■ Data items:
== Segment start ==

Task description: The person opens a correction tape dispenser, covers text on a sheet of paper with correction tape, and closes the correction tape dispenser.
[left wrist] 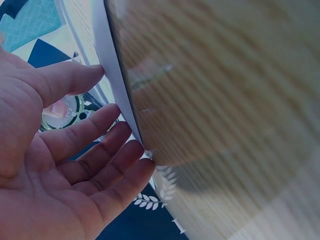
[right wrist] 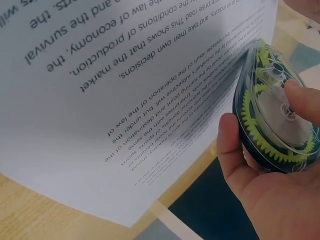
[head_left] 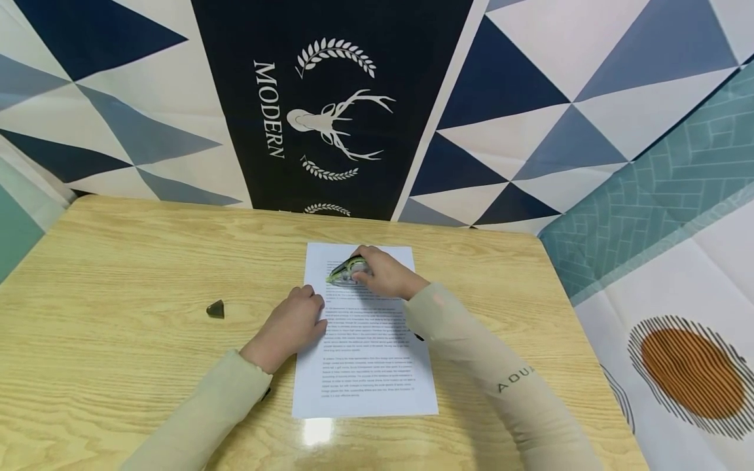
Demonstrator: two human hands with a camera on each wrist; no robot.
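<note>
A sheet of printed paper [head_left: 377, 407] lies on the table, its rows of text running across it. My right hand [head_left: 385, 272] grips a correction tape dispenser [head_left: 347, 271] over the upper lines, the tip at the left part of the text. In the right wrist view the dispenser [right wrist: 277, 122] shows its clear case and green gear wheels, with thumb and fingers on either side. My left hand [head_left: 296, 320] rests at the sheet's left edge. The left wrist view shows its fingertips [left wrist: 145, 165] against the table and paper edge, fingers gently bent around nothing.
On the wooden table [head_left: 147, 261], left of my left hand, lies a small dark cap [head_left: 215, 309]. A patterned cloth [head_left: 330, 118] with a deer head and the word MODERN hangs behind the table's far edge. More patterned cloth [head_left: 677, 275] hangs at the right.
</note>
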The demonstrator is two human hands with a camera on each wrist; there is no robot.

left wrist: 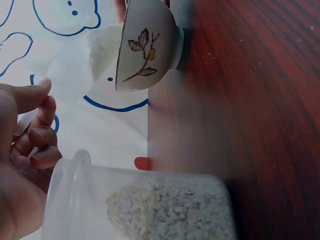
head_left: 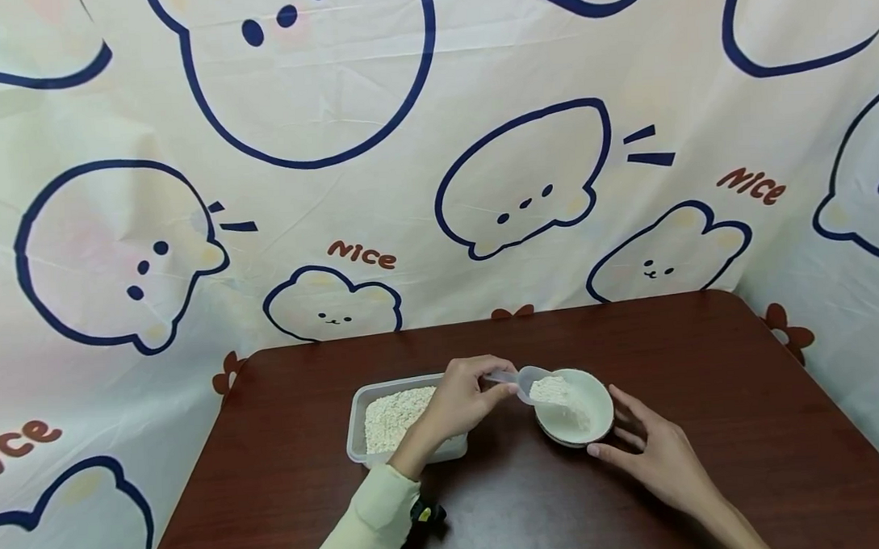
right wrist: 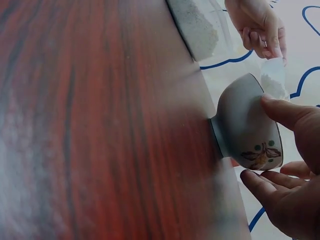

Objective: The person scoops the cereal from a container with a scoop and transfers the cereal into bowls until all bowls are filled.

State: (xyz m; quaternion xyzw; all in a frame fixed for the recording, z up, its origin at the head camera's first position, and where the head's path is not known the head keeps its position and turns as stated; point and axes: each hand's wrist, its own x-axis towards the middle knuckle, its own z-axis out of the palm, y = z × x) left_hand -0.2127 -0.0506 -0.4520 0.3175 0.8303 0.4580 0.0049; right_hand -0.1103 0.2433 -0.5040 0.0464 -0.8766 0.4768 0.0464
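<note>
My left hand (head_left: 461,396) pinches the handle of a translucent plastic scoop (head_left: 532,376) between thumb and fingers. The scoop is tilted over a small white bowl (head_left: 599,400), with pale flakes (head_left: 552,389) at its lip and more flakes lying inside the bowl. Around the bowl's right side, my right hand (head_left: 660,454) holds it with the thumb near the front rim and fingers on the far side. In the left wrist view, the bowl's outer wall (left wrist: 150,50) carries a leaf-and-berry print.
Left of the bowl stands a clear plastic tub (head_left: 355,429) of oat flakes (head_left: 395,417), partly behind my left forearm. A small black object (head_left: 428,512) shows beside the left sleeve. The brown table (head_left: 535,505) backs onto a printed cloth (head_left: 408,195).
</note>
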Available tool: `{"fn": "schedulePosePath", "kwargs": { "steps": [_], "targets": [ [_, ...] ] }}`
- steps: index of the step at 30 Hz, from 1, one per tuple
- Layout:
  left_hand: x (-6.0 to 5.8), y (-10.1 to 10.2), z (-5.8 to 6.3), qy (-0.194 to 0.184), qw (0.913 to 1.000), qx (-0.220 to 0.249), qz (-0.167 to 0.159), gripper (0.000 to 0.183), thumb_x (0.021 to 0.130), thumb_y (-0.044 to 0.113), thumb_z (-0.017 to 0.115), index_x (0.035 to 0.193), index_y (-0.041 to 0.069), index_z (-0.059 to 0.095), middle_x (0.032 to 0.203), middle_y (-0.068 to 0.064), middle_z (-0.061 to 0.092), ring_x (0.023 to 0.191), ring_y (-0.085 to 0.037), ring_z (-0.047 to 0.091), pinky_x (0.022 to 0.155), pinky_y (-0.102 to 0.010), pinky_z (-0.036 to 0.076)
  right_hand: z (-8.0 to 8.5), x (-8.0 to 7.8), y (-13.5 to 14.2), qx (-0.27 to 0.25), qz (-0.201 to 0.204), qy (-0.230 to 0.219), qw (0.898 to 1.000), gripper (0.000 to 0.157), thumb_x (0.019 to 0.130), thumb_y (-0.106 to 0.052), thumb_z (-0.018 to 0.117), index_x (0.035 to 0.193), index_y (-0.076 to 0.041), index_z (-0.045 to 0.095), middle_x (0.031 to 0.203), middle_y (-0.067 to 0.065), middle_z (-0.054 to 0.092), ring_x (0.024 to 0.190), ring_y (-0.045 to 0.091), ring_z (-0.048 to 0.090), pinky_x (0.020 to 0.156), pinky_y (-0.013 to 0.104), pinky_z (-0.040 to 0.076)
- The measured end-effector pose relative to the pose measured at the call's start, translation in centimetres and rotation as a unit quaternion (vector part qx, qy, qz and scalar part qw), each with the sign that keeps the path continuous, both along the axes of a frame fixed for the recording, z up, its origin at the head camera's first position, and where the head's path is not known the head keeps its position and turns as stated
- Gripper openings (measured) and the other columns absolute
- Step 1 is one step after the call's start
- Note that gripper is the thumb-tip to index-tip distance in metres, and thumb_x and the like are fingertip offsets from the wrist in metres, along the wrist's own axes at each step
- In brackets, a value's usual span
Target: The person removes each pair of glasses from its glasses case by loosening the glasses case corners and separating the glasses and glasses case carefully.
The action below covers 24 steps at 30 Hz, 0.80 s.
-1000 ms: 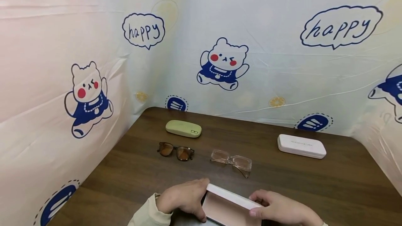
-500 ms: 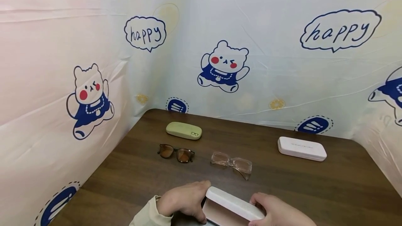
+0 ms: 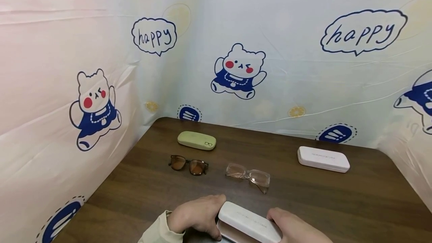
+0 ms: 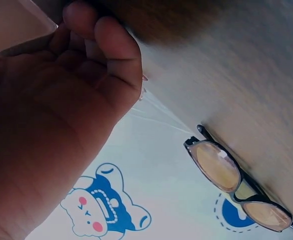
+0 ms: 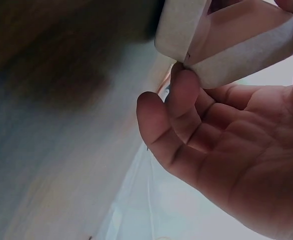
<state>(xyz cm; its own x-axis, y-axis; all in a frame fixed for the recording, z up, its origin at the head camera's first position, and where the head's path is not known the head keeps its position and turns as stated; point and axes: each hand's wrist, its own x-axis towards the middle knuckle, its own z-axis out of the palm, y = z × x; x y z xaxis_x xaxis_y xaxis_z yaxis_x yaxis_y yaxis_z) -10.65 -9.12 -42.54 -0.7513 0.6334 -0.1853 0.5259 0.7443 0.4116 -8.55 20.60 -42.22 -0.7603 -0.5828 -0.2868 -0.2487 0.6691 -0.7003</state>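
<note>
Showing pinkish lining (image 5: 231, 25), the white case (image 3: 249, 221) gapes.

The head view's bottom edge cuts off the near part of the held case (image 3: 249, 221), the right hand (image 3: 297, 228) and a sleeve (image 3: 162, 230). The case's lid hides most of its interior; its lettering is too faint to read, and that on the farther white case (image 3: 323, 157) too small. The right edge crops a printed bear (image 3: 416, 96). In the left wrist view, the left hand (image 4: 61, 120) runs out of frame. The right wrist view blurs the tabletop (image 5: 56, 130).
</note>
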Motion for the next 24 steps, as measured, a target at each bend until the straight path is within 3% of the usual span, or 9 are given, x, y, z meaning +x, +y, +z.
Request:
{"fn": "schedulePosePath", "kwargs": {
  "steps": [8,13,15,17,20,22,24],
  "targets": [
    [-0.2,-0.1,-0.3,-0.02,0.9998,0.001,-0.003,0.058,0.061,0.027,0.096,0.097,0.02,0.052,0.088,0.015,0.049,0.076,-0.004,0.048,0.071,-0.022,0.044,-0.4,-0.1,-0.3,0.018,0.014,0.014,1.0,0.054,0.072,-0.043,0.09,0.108,-0.014,0.061,0.091,-0.009,0.054,0.079,0.01,0.051,0.071,0.033,0.048],
    [-0.2,-0.1,-0.3,-0.015,0.9998,-0.003,-0.009,0.058,0.061,0.028,0.095,0.096,0.02,0.051,0.088,0.015,0.049,0.076,-0.004,0.047,0.071,-0.021,0.043,-1.3,-0.2,-0.1,0.026,0.037,0.054,0.998,0.053,0.075,-0.044,0.087,0.109,-0.013,0.061,0.094,-0.01,0.054,0.082,0.007,0.05,0.073,0.032,0.049],
    [-0.3,0.0,-0.2,-0.015,0.9998,-0.006,-0.01,0.057,0.062,0.028,0.095,0.097,0.02,0.05,0.088,0.014,0.049,0.076,-0.004,0.047,0.071,-0.022,0.043,-3.1,-0.5,0.4,0.029,0.047,0.091,0.994,0.057,0.076,-0.055,0.083,0.11,-0.015,0.06,0.095,-0.013,0.053,0.083,0.005,0.049,0.073,0.032,0.049],
    [-0.4,0.0,-0.2,-0.021,0.9997,-0.008,-0.01,0.057,0.063,0.028,0.095,0.098,0.02,0.05,0.089,0.014,0.049,0.076,-0.005,0.047,0.071,-0.022,0.043,-3.5,-0.5,0.4,0.037,0.055,0.12,0.991,0.059,0.077,-0.058,0.081,0.11,-0.014,0.059,0.096,-0.012,0.052,0.084,0.006,0.049,0.073,0.033,0.048],
    [-0.4,0.0,-0.2,-0.034,0.9993,-0.013,-0.007,0.056,0.065,0.029,0.094,0.099,0.02,0.049,0.09,0.013,0.049,0.076,-0.006,0.047,0.07,-0.024,0.043,-3.6,-0.2,0.1,0.054,0.065,0.164,0.983,0.062,0.078,-0.062,0.078,0.11,-0.012,0.059,0.095,-0.011,0.052,0.085,0.007,0.049,0.073,0.033,0.048],
    [-0.4,0.0,-0.2,-0.038,0.9991,-0.015,-0.007,0.056,0.066,0.028,0.093,0.099,0.019,0.049,0.09,0.013,0.048,0.076,-0.006,0.047,0.07,-0.024,0.043,-2.2,0.3,-0.5,0.073,0.065,0.169,0.981,0.062,0.078,-0.059,0.079,0.109,-0.009,0.059,0.094,-0.007,0.053,0.084,0.01,0.05,0.073,0.035,0.049],
    [-0.4,0.0,-0.2,-0.037,0.9991,-0.018,-0.008,0.056,0.067,0.029,0.093,0.1,0.019,0.048,0.09,0.013,0.048,0.076,-0.007,0.047,0.07,-0.024,0.043,-2.2,0.5,-0.6,0.085,0.062,0.181,0.978,0.064,0.079,-0.062,0.076,0.108,-0.008,0.059,0.094,-0.005,0.052,0.082,0.012,0.05,0.071,0.036,0.049]
  ]
}}
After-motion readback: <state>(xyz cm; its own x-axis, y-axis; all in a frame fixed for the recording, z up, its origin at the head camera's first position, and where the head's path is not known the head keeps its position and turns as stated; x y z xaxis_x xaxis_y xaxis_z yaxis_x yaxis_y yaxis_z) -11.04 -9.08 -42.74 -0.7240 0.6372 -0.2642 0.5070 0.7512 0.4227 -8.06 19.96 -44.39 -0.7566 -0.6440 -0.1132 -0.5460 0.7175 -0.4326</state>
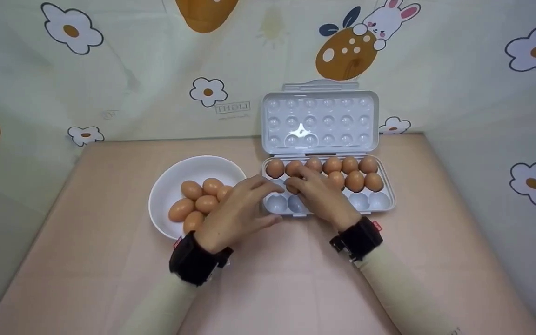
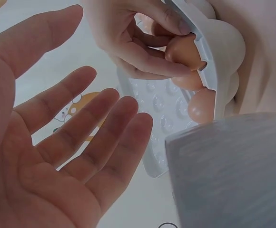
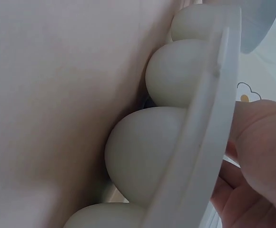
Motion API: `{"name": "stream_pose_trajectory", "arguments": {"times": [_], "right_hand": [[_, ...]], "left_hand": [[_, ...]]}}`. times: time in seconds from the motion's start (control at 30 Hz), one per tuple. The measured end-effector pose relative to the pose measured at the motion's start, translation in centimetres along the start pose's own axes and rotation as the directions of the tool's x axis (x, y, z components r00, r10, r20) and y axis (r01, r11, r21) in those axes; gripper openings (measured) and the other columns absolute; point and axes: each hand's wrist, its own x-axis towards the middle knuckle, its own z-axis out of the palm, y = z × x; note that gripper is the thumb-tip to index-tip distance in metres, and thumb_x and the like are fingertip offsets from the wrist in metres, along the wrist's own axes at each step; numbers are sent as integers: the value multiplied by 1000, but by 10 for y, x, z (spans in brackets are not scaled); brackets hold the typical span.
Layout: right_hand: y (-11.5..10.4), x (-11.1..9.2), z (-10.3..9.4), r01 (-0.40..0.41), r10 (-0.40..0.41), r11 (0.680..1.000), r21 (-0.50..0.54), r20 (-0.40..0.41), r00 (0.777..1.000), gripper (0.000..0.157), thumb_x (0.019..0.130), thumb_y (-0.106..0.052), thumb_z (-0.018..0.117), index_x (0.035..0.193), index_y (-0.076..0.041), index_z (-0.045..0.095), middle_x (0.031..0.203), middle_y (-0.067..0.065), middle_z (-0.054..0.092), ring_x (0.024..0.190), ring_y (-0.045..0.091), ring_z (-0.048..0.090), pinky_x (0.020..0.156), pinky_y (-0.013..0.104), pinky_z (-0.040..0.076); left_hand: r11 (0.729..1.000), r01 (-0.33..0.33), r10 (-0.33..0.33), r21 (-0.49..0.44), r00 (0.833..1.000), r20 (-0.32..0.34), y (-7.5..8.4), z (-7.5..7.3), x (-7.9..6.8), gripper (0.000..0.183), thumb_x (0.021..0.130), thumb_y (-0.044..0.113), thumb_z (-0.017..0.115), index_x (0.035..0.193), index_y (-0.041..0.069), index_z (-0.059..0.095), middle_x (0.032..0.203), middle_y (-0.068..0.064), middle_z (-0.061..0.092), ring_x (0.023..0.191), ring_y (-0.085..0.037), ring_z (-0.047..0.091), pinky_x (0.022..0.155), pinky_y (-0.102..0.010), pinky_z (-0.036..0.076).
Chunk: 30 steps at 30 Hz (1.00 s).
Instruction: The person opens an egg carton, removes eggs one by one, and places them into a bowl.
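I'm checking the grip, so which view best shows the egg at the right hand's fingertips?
The left wrist view: the egg shows large there, pinched by the right hand. The head view shows it smaller, partly covered by that hand. The right wrist view shows none of it; the carton fills much of the foreground.

Cream long sleeves (image 1: pixel 403 288), 2 wide black wrist straps (image 1: pixel 192 259), small red tags (image 1: pixel 378 225) at their edges

Obstacles: raised, dimpled white plastic lid (image 1: pixel 338 132) is closing off the rear of the rectangular white plastic egg tray (image 1: pixel 379 201); bare right hand (image 1: pixel 323 195) is blocking its middle. Passage: pink-beige tabletop (image 1: pixel 435 204) is leaving room rightward.
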Motion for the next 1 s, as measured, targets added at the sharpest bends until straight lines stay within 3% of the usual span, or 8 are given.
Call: {"name": "stream_pose_trajectory", "arguments": {"times": [0.2, 0.37, 0.63, 0.8, 1.0], "right_hand": [[-1, 1, 2, 3, -3, 999, -38, -11, 1000, 10, 98, -4, 74, 106, -9, 78, 112, 6, 69, 100, 25, 65, 85, 38, 55], [0, 0, -1, 10, -10, 1000, 8, -62, 998, 8, 94, -5, 79, 101, -9, 77, 105, 5, 69, 97, 24, 63, 82, 37, 55], [-5, -1, -30, -120, 143, 976, 183, -122, 982, 29, 90, -10, 85, 118, -12, 78, 104, -1, 72, 93, 17, 63, 80, 34, 55], [-15, 0, -48, -168, 231, 908, 385, -123, 965, 32, 91, -12, 86, 122, -12, 77, 116, -1, 76, 100, 14, 69, 85, 33, 61], [-31, 1, -61, -194, 265, 759, 621, -24, 964, 34, 94, -15, 83, 125, -7, 73, 120, 3, 74, 106, 17, 74, 89, 29, 62]], "left_hand": [[999, -32, 32, -4, 999, -26, -1, 0, -1, 48, 87, 24, 90, 130, 12, 71, 127, -7, 68, 116, -25, 65, 105, -41, 54], [999, -41, 40, -1, 998, -48, -3, 0, 0, 48, 87, 23, 90, 130, 11, 71, 127, -8, 68, 116, -25, 65, 105, -40, 54], [1000, 3, -3, 1, 996, -86, -2, -2, 3, 55, 89, 26, 89, 137, 12, 68, 126, -6, 68, 114, -22, 65, 103, -38, 56], [1000, 0, 0, -2, 991, -136, -1, -2, 5, 57, 89, 22, 89, 139, 12, 65, 128, -6, 67, 110, -20, 62, 94, -32, 58], [997, -38, 25, -62, 980, -195, -2, 0, 6, 61, 90, 17, 88, 144, 10, 60, 129, -6, 67, 113, -23, 67, 94, -30, 59]]}}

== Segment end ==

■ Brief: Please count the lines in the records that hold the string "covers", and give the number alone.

■ Output below: 2